_WHAT YOU ARE ASKED TO DO:_ Nothing but the lines from the first line of the entries through the line with "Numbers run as" should appear in the answer, transcribed exactly and free of pictures.

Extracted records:
◆ ◆ ◆

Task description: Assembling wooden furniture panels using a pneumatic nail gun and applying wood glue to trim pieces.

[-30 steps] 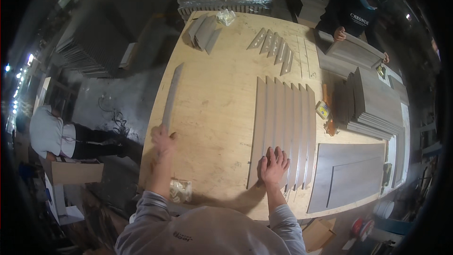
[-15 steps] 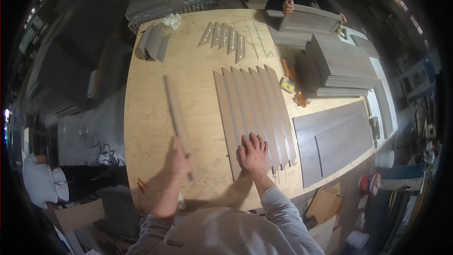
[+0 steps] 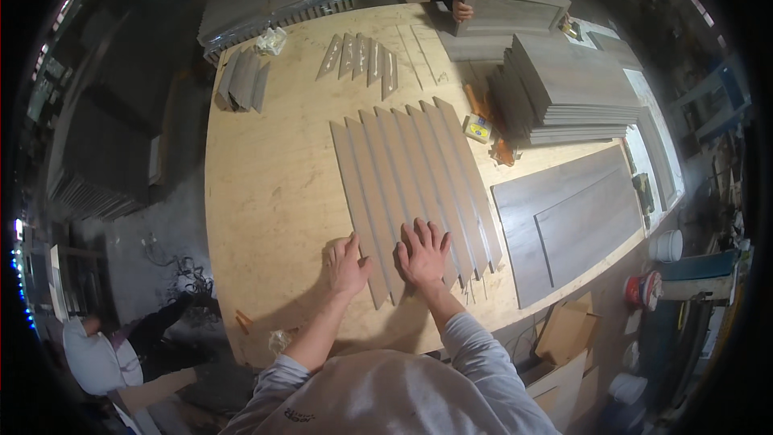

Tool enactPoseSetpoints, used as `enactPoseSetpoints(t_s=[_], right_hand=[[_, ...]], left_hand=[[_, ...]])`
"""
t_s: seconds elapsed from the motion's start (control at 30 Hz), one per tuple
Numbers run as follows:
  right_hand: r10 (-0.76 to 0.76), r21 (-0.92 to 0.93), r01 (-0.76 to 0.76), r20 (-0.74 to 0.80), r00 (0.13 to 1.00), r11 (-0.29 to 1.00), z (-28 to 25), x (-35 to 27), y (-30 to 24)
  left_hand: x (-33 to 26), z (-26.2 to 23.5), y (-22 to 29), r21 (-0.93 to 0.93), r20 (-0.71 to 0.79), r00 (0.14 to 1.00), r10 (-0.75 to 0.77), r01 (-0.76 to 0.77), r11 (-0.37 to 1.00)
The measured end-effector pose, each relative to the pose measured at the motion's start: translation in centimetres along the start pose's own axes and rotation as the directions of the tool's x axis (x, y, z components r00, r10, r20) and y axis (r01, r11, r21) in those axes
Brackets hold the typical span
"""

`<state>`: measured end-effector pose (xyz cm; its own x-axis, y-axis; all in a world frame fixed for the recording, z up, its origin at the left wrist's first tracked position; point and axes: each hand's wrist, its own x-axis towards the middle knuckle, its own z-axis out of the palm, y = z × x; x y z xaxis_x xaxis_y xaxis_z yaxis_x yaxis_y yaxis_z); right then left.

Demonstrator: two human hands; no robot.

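Several long brown strips with slanted ends lie side by side on the light wooden table, thin grey edges showing between them. My left hand rests at the outer edge of the leftmost strip, thumb on its face and apart from the forefinger. Across the near part of the row lies my right hand, palm down with its fingers spread. Farther off are several short slanted pieces with white streaks on them. A bunch of short grey pieces sits at the far left.
To the right, grey panels lie flat, with a stack of panels behind them. A small yellow box and orange tools sit between. Across the table, a person's hand holds a framed panel. Crumpled plastic lies far left.
My left hand has brought a strip rightward and laid it against the row's left side. The right hand stays on the strips. The person opposite has tilted the framed panel.
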<state>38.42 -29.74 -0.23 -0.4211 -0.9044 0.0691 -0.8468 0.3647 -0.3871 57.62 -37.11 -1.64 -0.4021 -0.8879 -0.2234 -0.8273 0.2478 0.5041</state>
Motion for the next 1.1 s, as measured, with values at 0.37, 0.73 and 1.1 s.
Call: enactPoseSetpoints(t_s=[0.37, 0.73, 1.1], right_hand=[[-0.011, 0.133, 0.016, -0.041, 0.999, 0.991, -0.5, -2.7, 0.7], [-0.019, 0.26, 0.006, 0.05, 0.999, 0.966, -4.5, -18.4, 0.5], [-0.048, 0.346, 0.09, -0.128, 0.991, 0.934, -3.9, -18.0, -2.1]], left_hand=[[-3.9, -2.3, -0.3, -0.158, 0.017, 1.0, -0.001, 0.004, 0.987], [-17.5, -1.3, -3.1, -0.559, 0.065, 0.996, -0.059, 0.085, 0.825], [-15.4, -5.7, -0.9, -0.581, -0.046, 0.996, 0.072, -0.086, 0.809]])
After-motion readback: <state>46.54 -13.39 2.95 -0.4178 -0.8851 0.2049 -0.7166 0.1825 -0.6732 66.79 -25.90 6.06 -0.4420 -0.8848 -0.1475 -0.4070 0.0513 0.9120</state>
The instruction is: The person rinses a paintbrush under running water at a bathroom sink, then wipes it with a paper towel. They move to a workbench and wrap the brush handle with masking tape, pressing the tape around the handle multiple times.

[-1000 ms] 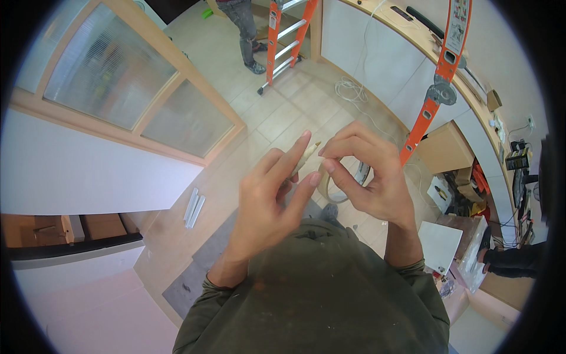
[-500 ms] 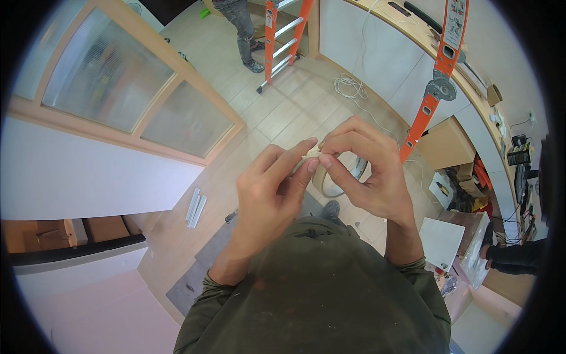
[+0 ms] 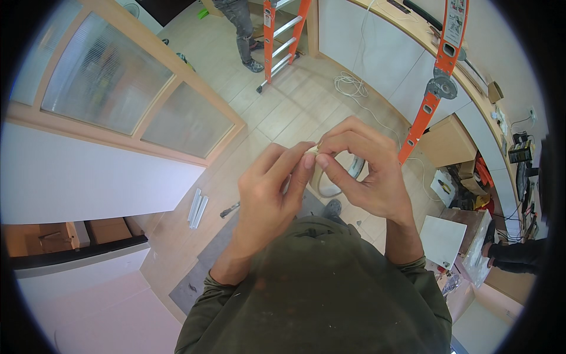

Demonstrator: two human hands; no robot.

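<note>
In front of my chest, my left hand (image 3: 270, 187) and my right hand (image 3: 377, 177) meet fingertip to fingertip. Between them they pinch a small crumpled cream piece of tape (image 3: 312, 151), mostly covered by the fingers. A roll of tape (image 3: 322, 187), seen as a pale ring with a glossy inner side, hangs at my right hand, partly hidden behind its thumb and fingers. Both hands are closed in a pinch.
An orange ladder (image 3: 421, 121) leans at the right, another ladder (image 3: 283, 44) stands ahead near a person's legs (image 3: 240, 32). A framed glass panel (image 3: 106, 71) is at left. White cable (image 3: 351, 85), metal strips (image 3: 198, 209) and a cardboard box (image 3: 447, 141) lie around.
My left fingertips have drawn closer to the right ones, and less of the cream tape shows between them. The ring of tape has shifted slightly.
</note>
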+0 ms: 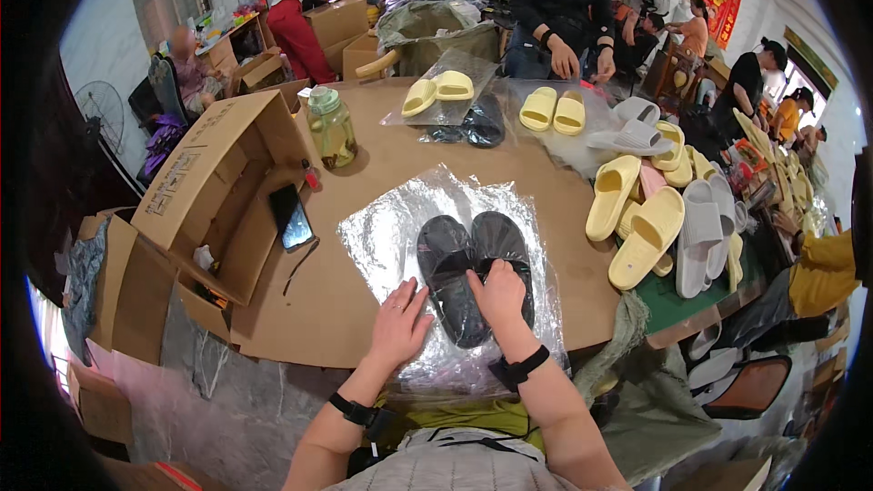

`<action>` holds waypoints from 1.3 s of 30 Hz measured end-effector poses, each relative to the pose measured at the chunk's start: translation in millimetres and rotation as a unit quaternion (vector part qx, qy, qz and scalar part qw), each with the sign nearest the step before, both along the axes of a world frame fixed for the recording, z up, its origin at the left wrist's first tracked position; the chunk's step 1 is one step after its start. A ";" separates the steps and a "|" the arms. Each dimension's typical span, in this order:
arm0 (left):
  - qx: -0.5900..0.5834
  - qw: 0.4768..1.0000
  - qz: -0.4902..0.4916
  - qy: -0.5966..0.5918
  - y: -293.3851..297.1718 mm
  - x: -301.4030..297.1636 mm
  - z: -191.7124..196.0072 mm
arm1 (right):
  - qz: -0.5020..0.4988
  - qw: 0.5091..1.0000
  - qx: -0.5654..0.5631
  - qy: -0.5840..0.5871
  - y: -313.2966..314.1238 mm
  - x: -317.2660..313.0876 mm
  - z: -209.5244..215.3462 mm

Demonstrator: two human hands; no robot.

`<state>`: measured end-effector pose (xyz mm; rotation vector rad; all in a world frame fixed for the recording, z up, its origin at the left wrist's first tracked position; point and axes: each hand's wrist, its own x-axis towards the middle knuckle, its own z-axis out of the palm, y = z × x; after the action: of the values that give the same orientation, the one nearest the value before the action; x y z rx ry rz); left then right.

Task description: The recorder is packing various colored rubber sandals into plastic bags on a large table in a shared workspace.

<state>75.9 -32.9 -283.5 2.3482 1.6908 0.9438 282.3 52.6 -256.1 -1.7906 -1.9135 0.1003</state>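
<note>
1. Black slippers (473, 264) side by side on a clear plastic bag (382, 236), middle of the brown tabletop (382, 164).
2. Right hand (500, 295) pressing the slippers, fingers (482, 275) curled loosely, keeping the pair together.
3. Left hand (400, 323) flat, fingers spread, gripping nothing, holding the bag down.

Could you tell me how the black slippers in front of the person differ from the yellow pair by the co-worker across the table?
The black slippers are dark, while the yellow pair is pale. The black slippers lie under the right hand, beside the left hand; the yellow pair lies untouched. Both pairs sit side by side on clear plastic.
</note>
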 end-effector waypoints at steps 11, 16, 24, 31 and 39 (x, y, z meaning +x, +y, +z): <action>-0.046 0.998 0.015 -0.052 -1.0 3.0 7.8 | -0.019 0.997 0.010 0.073 -31.0 37.4 -5.4; -0.066 0.997 0.022 -0.027 -2.1 3.2 15.0 | -0.049 0.998 0.004 0.033 -41.1 44.5 -4.8; -0.070 0.997 -0.003 -0.046 -0.5 10.2 16.6 | -0.064 0.994 0.021 0.081 -20.9 36.5 -7.6; -0.090 0.995 -0.004 -0.049 -1.7 5.6 17.1 | -0.087 0.963 0.072 0.243 -49.9 82.5 -1.9; -0.088 0.996 0.015 -0.005 -3.6 3.0 14.7 | -0.219 0.736 0.353 0.534 -160.8 280.8 -107.2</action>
<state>78.9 -36.5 -268.8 2.2096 1.7326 0.7746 563.1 -108.1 -363.3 -1.1344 -0.5357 0.1582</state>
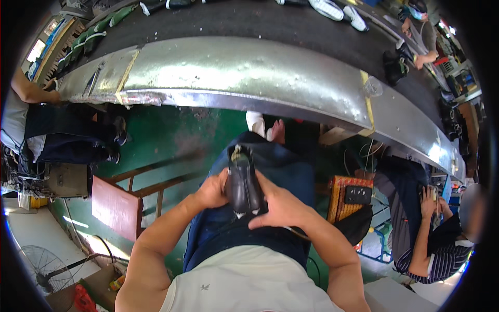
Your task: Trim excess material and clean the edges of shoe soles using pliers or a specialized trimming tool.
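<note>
A black shoe (243, 179) with a dark green lining is held over my lap, its opening away from me and its rounded end nearest me. Small white patches show at that near end. My left hand (214, 190) grips the shoe's left side, its fingers partly hidden behind it. On the other side my right hand (278, 205) cups the shoe, thumb stretched along the near end and fingers mostly out of sight underneath. Dark blue cloth (208, 236) covers my legs below.
A metal ledge (234, 70) crosses ahead, bordering a dark conveyor belt (223, 23) that carries white shoes (327, 9) and green ones. Co-workers sit left and right; another stands far right. A wooden stool (117, 208), a fan (47, 270) and a black phone (358, 195) are nearby.
</note>
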A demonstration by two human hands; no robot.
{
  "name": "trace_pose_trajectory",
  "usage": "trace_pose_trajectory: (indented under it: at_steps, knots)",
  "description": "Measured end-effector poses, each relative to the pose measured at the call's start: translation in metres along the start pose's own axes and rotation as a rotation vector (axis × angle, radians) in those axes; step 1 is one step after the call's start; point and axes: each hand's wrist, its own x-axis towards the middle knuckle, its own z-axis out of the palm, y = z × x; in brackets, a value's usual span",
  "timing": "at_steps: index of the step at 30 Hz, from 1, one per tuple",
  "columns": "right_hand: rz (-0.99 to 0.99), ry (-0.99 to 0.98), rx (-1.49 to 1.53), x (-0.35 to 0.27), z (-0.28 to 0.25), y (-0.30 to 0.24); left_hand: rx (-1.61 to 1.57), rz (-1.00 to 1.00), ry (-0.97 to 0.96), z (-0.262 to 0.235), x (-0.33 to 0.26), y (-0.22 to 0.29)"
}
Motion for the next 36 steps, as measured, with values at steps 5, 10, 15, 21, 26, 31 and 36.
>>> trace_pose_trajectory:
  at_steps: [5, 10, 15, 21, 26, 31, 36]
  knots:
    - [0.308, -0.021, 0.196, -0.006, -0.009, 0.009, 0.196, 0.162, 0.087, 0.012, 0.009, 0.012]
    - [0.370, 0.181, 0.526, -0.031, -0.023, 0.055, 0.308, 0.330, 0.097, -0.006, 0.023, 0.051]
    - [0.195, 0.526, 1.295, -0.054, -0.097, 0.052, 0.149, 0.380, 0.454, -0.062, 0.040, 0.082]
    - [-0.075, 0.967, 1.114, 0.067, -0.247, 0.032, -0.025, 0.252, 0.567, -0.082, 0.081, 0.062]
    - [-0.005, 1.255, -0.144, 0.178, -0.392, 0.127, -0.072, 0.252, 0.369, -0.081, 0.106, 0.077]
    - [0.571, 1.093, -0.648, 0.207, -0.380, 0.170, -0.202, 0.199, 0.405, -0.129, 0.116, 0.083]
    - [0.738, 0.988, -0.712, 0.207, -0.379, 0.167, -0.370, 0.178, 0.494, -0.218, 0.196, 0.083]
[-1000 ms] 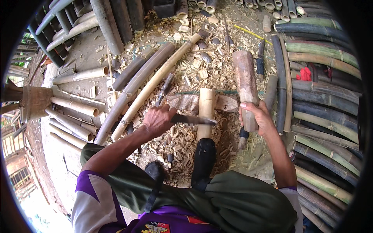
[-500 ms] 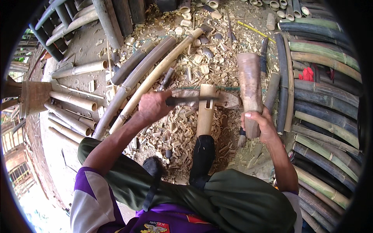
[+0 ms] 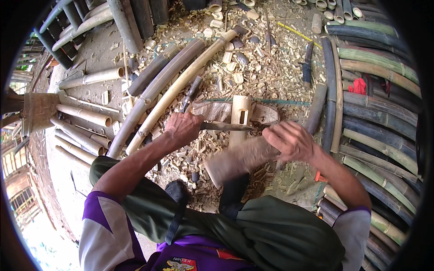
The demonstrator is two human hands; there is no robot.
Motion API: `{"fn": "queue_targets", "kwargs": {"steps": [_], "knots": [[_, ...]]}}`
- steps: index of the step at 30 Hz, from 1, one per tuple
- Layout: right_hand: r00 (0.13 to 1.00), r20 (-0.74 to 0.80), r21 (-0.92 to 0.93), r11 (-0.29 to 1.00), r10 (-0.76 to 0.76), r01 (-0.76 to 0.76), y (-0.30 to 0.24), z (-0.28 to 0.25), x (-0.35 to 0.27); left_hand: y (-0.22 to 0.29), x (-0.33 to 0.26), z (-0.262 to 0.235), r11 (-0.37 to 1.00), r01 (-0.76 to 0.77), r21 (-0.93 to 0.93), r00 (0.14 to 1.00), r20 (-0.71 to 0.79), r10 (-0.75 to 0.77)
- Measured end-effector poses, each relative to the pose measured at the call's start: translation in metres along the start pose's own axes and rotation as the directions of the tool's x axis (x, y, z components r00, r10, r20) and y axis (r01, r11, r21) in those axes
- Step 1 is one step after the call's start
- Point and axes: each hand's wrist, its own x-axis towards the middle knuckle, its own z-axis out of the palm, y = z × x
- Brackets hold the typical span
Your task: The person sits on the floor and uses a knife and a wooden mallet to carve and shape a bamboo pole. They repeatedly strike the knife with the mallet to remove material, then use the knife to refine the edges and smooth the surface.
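My left hand (image 3: 183, 126) is closed around a long, flat, dark blade (image 3: 226, 127), which points right across a pale bamboo piece (image 3: 240, 103). The piece has a rectangular slot cut in its upper side and lies over a rough wooden block (image 3: 208, 109). My right hand (image 3: 291, 141) grips the narrower end of a thick wooden mallet (image 3: 239, 160), blurred by motion. The mallet's wide end points toward my lower left and hides the near part of the bamboo. A chisel-like tool with a dark handle (image 3: 193, 89) lies just beyond my left hand.
Chips (image 3: 235, 67) cover the ground. Long bamboo poles (image 3: 167, 97) lie at the left, and a stack of dark and green poles (image 3: 379, 115) lines the right. My black-covered foot (image 3: 233, 194) is near the bamboo. A yellow strip (image 3: 294, 31) lies at the far side.
The mallet has swung from upright at the right to lying leftward over the near bamboo. The blade has shifted toward me, uncovering the slot.
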Motion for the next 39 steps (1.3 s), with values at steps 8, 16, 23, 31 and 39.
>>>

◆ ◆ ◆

_ANSWER FOR THE TASK:_
Task description: Assembling wooden furniture panels using a pneumatic nail gun and applying wood glue to trim pieces.

[-30 steps] 
[-15 steps] 
[+0 steps] 

Tool enactPoseSetpoints, used as `enactPoseSetpoints(t_s=[_], right_hand=[[_, ...]], left_hand=[[_, ...]])`
"""
t_s: seconds elapsed from the motion's start (control at 30 Hz), one per tuple
Numbers run as follows:

No more output is given for this exercise.